— Work request —
Looking at the data below, state how many lines contain "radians". No other words are wanted.

— Given records —
= = = = = = =

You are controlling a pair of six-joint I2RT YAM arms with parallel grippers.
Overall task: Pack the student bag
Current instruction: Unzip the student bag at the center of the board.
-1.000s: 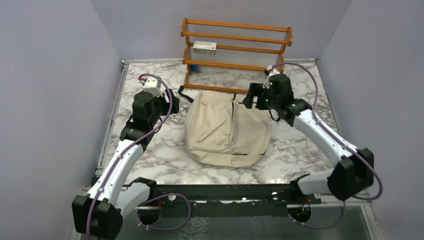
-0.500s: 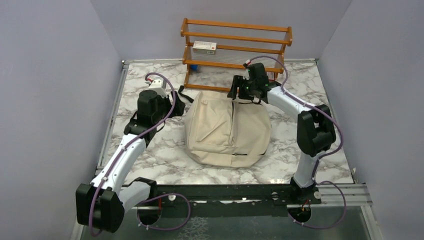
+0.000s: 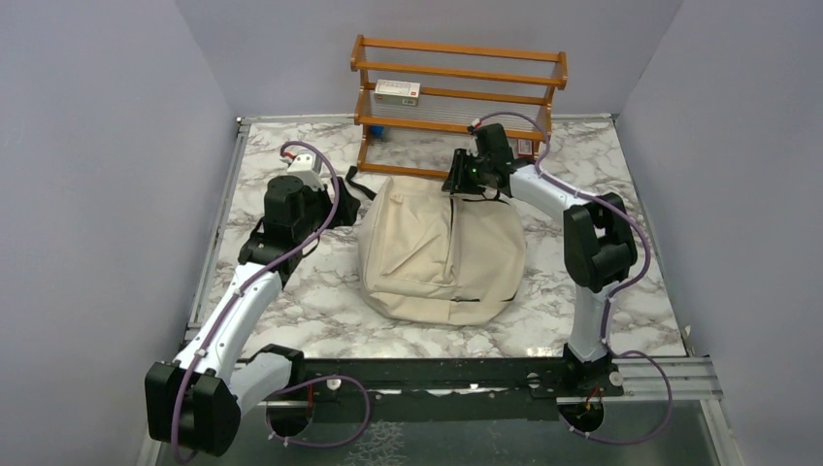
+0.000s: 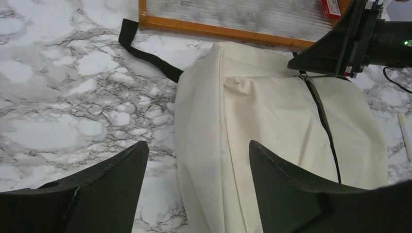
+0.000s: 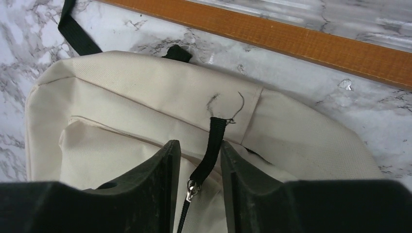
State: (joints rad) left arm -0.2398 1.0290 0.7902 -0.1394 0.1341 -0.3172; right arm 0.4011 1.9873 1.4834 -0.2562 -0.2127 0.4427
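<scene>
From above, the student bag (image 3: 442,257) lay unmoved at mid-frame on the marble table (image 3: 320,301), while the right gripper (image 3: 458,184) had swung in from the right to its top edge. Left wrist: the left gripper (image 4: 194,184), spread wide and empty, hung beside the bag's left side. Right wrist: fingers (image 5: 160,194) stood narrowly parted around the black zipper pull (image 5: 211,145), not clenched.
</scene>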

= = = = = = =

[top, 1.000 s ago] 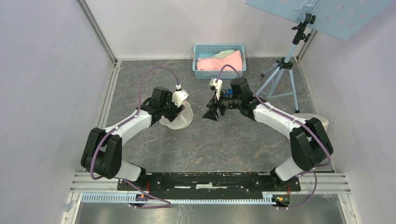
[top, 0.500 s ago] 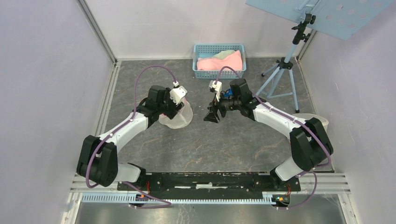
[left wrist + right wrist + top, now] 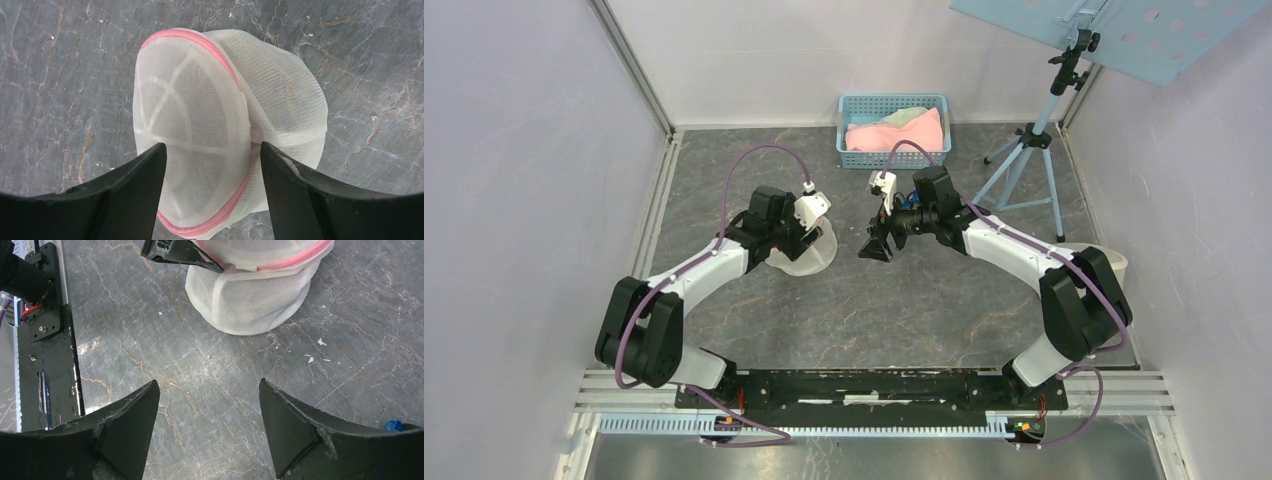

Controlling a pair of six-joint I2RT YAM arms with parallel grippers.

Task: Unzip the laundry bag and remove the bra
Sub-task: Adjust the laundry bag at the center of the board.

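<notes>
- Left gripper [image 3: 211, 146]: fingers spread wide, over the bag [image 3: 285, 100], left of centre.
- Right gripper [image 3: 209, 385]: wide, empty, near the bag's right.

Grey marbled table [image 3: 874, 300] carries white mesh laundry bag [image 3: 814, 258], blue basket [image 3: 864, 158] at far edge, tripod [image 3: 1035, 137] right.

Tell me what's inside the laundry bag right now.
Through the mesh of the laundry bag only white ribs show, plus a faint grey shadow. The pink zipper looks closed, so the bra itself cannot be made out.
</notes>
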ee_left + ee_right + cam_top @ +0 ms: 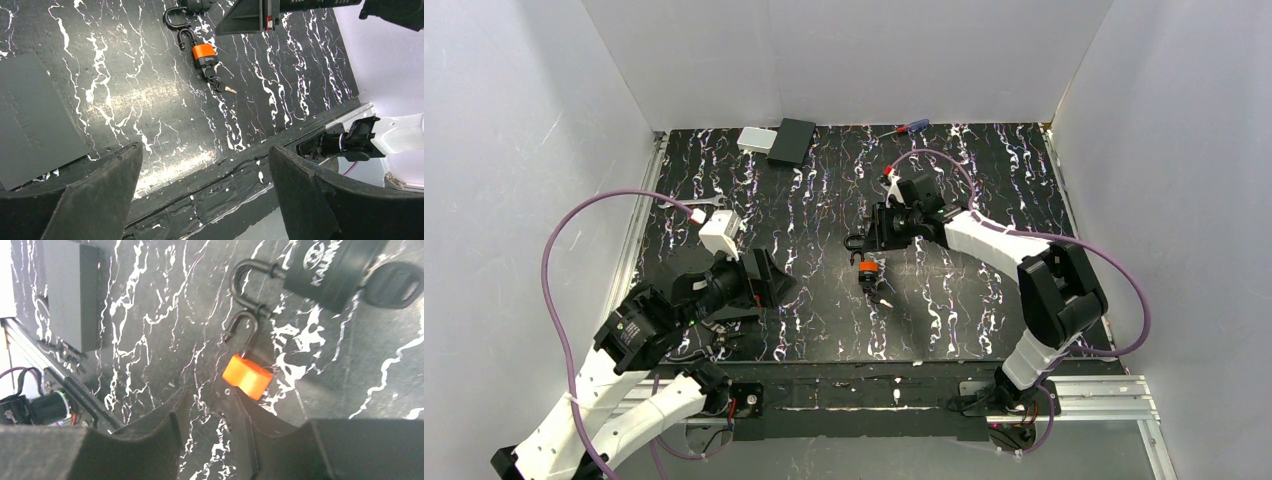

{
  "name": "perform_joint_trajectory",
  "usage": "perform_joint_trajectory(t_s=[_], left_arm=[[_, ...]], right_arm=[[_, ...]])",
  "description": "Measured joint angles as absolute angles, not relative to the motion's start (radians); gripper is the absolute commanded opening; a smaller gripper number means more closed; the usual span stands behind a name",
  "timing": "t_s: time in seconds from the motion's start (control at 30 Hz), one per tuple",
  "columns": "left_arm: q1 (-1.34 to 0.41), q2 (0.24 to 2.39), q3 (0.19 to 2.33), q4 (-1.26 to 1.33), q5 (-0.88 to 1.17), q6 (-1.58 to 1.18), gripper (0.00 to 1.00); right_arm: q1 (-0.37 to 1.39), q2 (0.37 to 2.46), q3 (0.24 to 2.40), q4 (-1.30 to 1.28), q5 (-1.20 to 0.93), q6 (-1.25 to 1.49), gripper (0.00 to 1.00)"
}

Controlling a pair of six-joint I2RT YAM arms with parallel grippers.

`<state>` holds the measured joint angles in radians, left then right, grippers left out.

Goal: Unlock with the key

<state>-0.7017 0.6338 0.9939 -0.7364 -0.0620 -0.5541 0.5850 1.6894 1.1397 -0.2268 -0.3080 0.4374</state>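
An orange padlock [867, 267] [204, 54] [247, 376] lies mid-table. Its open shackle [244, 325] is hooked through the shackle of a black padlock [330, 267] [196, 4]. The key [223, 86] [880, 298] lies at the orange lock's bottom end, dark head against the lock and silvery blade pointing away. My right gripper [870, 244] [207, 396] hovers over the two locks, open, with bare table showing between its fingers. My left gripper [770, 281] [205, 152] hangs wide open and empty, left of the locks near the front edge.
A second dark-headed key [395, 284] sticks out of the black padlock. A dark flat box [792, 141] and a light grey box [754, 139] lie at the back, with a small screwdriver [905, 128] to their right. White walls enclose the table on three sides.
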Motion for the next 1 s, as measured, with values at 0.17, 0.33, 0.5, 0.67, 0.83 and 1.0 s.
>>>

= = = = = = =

— Solution to this task —
2